Young-rags-to-mature-riches memoir by broker and motivational speaker Gardner.
Born and raised in the Milwaukee ghetto, the author pulled himself up from considerable disadvantage. He was fatherless, and his adored mother wasn’t always around; once, as a child, he spied her at a family funeral accompanied by a prison guard. When beautiful, evanescent Moms was there, Chris also had to deal with Freddie “I ain’t your goddamn daddy!” Triplett, one of the meanest stepfathers in recent literature.

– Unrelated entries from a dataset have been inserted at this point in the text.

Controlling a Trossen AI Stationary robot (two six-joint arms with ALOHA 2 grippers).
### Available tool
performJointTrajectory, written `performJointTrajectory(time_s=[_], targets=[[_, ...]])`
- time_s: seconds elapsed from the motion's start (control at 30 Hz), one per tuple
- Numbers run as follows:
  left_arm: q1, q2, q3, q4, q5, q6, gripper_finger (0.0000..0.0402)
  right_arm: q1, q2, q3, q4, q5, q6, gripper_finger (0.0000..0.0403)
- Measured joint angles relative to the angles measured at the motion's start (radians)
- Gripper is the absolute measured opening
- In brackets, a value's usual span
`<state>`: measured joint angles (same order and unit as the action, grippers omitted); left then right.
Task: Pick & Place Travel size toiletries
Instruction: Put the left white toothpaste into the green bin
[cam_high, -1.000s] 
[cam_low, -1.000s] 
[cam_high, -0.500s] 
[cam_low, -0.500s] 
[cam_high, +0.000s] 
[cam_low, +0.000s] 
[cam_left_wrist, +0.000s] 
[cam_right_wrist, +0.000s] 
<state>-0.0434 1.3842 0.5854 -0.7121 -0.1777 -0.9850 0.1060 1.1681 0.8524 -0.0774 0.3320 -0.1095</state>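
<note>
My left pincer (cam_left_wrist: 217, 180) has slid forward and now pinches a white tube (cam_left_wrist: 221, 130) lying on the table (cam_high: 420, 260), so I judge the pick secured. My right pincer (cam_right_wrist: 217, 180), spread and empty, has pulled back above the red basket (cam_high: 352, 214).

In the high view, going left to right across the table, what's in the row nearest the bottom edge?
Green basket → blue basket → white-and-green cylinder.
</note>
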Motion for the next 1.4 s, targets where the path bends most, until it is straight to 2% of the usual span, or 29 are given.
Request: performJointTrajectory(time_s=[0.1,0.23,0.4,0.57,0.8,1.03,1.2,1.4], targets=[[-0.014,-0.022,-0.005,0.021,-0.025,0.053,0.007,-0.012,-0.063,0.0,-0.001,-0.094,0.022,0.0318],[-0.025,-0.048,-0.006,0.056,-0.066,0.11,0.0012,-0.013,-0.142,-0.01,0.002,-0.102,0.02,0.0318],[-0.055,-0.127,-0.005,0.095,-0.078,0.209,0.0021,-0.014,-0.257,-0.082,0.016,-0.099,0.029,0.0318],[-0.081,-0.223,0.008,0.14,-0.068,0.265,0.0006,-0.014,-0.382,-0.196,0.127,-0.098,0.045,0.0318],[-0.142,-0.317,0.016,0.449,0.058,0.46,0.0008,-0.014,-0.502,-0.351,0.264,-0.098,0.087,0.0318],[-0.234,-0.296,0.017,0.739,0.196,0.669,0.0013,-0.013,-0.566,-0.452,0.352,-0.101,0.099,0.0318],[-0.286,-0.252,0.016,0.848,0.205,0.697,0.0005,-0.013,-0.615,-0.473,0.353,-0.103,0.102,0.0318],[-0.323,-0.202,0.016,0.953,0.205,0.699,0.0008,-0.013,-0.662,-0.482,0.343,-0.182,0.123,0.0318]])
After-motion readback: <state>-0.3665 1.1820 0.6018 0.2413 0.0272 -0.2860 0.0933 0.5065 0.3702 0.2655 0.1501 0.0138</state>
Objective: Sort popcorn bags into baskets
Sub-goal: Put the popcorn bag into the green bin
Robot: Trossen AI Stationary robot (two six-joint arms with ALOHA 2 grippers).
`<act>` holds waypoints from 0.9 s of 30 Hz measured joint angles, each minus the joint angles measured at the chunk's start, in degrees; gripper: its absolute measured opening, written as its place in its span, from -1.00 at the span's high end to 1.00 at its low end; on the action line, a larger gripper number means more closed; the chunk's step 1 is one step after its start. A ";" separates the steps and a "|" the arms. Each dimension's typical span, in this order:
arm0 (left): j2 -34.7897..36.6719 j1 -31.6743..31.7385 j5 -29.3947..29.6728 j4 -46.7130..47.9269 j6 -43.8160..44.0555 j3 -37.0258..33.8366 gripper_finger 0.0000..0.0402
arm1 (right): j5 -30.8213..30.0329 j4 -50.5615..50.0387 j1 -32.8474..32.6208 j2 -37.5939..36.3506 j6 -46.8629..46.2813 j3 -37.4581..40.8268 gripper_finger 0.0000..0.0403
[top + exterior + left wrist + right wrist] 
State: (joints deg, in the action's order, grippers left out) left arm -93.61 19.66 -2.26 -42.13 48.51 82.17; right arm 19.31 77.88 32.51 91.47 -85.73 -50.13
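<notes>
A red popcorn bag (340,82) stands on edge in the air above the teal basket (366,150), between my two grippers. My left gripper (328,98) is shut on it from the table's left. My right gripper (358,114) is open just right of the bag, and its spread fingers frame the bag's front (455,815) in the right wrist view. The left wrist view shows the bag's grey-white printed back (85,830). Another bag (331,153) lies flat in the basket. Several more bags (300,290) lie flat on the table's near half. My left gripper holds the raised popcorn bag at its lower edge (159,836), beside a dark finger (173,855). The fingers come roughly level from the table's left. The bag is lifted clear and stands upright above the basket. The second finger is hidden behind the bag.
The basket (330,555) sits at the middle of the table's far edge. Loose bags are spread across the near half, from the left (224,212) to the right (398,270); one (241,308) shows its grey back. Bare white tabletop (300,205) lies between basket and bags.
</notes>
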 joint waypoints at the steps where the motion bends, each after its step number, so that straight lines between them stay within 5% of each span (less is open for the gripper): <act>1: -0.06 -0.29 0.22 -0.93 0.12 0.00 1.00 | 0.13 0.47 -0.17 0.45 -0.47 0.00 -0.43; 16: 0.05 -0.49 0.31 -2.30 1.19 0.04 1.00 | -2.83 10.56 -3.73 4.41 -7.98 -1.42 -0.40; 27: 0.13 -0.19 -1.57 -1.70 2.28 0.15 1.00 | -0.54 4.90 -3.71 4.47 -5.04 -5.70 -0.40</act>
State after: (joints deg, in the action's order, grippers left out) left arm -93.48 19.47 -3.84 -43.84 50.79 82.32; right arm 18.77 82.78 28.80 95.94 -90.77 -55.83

Chris did “the dozens” with the homies, boosted a bit and in the course of youthful adventure was raped. His heroes were Miles Davis, James Brown and Muhammad Ali. Meanwhile, at the behest of Moms, he developed a fondness for reading. He joined the Navy and became a medic (preparing badass Marines for proctology), and a proficient lab technician. Moving up in San Francisco, married and then divorced, he sold medical supplies. He was recruited as a trainee at Dean Witter just around the time he became a homeless single father. All his belongings in a shopping cart, Gardner sometimes slept with his young son at the office (apparently undiscovered by the night cleaning crew). The two also frequently bedded down in a public restroom. After Gardner’s talents were finally appreciated by the firm of Bear Stearns, his American Dream became real. He got the cool duds, hot car and fine ladies so coveted from afar back in the day. He even had a meeting with Nelson Mandela. Through it all, he remained a prideful parent. His own no-daddy blues are gone now.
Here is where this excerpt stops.